*Brief*:
When you print the material, keep every line identical to the original.

***

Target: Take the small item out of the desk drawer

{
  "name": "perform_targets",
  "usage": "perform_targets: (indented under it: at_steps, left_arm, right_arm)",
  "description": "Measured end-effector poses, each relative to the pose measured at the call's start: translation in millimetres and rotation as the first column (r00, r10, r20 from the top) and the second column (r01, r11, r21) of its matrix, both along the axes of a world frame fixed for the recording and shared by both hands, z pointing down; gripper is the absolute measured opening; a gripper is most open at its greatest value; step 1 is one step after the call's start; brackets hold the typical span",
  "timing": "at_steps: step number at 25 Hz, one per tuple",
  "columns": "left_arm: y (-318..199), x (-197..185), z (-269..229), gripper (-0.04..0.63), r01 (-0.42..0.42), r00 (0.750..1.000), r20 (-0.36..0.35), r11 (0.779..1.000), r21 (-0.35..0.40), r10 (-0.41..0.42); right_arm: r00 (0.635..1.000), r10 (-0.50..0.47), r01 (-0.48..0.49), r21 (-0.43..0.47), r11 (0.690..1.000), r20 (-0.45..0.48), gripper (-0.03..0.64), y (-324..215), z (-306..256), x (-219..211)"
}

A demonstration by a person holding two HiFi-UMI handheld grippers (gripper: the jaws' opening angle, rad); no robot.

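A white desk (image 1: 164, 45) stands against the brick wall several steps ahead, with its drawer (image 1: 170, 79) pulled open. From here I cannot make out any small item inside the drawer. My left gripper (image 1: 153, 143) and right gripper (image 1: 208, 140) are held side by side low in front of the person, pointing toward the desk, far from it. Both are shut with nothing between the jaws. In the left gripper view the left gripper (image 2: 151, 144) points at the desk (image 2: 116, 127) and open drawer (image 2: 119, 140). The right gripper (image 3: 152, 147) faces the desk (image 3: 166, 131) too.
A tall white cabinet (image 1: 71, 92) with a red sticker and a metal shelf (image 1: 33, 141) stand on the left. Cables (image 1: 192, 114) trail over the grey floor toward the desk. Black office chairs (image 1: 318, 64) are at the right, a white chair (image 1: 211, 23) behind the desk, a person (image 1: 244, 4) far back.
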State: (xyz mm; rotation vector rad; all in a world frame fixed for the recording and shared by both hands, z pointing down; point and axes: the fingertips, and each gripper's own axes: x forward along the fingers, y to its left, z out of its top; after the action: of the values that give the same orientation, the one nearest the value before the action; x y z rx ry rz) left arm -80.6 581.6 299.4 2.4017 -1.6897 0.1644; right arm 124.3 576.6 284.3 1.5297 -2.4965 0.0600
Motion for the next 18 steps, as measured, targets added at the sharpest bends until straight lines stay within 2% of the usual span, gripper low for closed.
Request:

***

*Result*:
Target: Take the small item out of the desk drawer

{
  "name": "perform_targets",
  "usage": "perform_targets: (indented under it: at_steps, left_arm, right_arm)",
  "description": "Measured end-effector poses, each relative to the pose measured at the call's start: translation in millimetres and rotation as the first column (r00, r10, r20 from the top) and the second column (r01, r11, r21) of its matrix, both along the axes of a world frame fixed for the recording and shared by both hands, z pointing down; gripper is the absolute measured opening; a gripper is most open at its greatest value; step 1 is one step after the call's start; brackets hold the typical span",
  "timing": "at_steps: step number at 25 Hz, one per tuple",
  "columns": "left_arm: y (-318..199), x (-197..185), z (-269..229), gripper (-0.04..0.63), r01 (-0.42..0.42), r00 (0.750..1.000), r20 (-0.36..0.35), r11 (0.779..1.000), r21 (-0.35..0.40), r10 (-0.41..0.42); right_arm: r00 (0.635..1.000), r10 (-0.50..0.47), r01 (-0.48..0.49), r21 (-0.43..0.47), r11 (0.690..1.000), r20 (-0.45..0.48), gripper (-0.03..0.64), y (-324..215), z (-306..256), x (-219..211)"
}

A demonstration by a person holding two HiFi-UMI handheld grippers (gripper: the jaws' opening angle, rad); no robot.

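A white desk (image 1: 164, 45) stands against the brick wall several steps ahead, with its drawer (image 1: 170, 79) pulled open. From here I cannot make out any small item inside the drawer. My left gripper (image 1: 153, 143) and right gripper (image 1: 208, 140) are held side by side low in front of the person, pointing toward the desk, far from it. Both are shut with nothing between the jaws. In the left gripper view the left gripper (image 2: 151, 144) points at the desk (image 2: 116, 127) and open drawer (image 2: 119, 140). The right gripper (image 3: 152, 147) faces the desk (image 3: 166, 131) too.
A tall white cabinet (image 1: 71, 92) with a red sticker and a metal shelf (image 1: 33, 141) stand on the left. Cables (image 1: 192, 114) trail over the grey floor toward the desk. Black office chairs (image 1: 318, 64) are at the right, a white chair (image 1: 211, 23) behind the desk, a person (image 1: 244, 4) far back.
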State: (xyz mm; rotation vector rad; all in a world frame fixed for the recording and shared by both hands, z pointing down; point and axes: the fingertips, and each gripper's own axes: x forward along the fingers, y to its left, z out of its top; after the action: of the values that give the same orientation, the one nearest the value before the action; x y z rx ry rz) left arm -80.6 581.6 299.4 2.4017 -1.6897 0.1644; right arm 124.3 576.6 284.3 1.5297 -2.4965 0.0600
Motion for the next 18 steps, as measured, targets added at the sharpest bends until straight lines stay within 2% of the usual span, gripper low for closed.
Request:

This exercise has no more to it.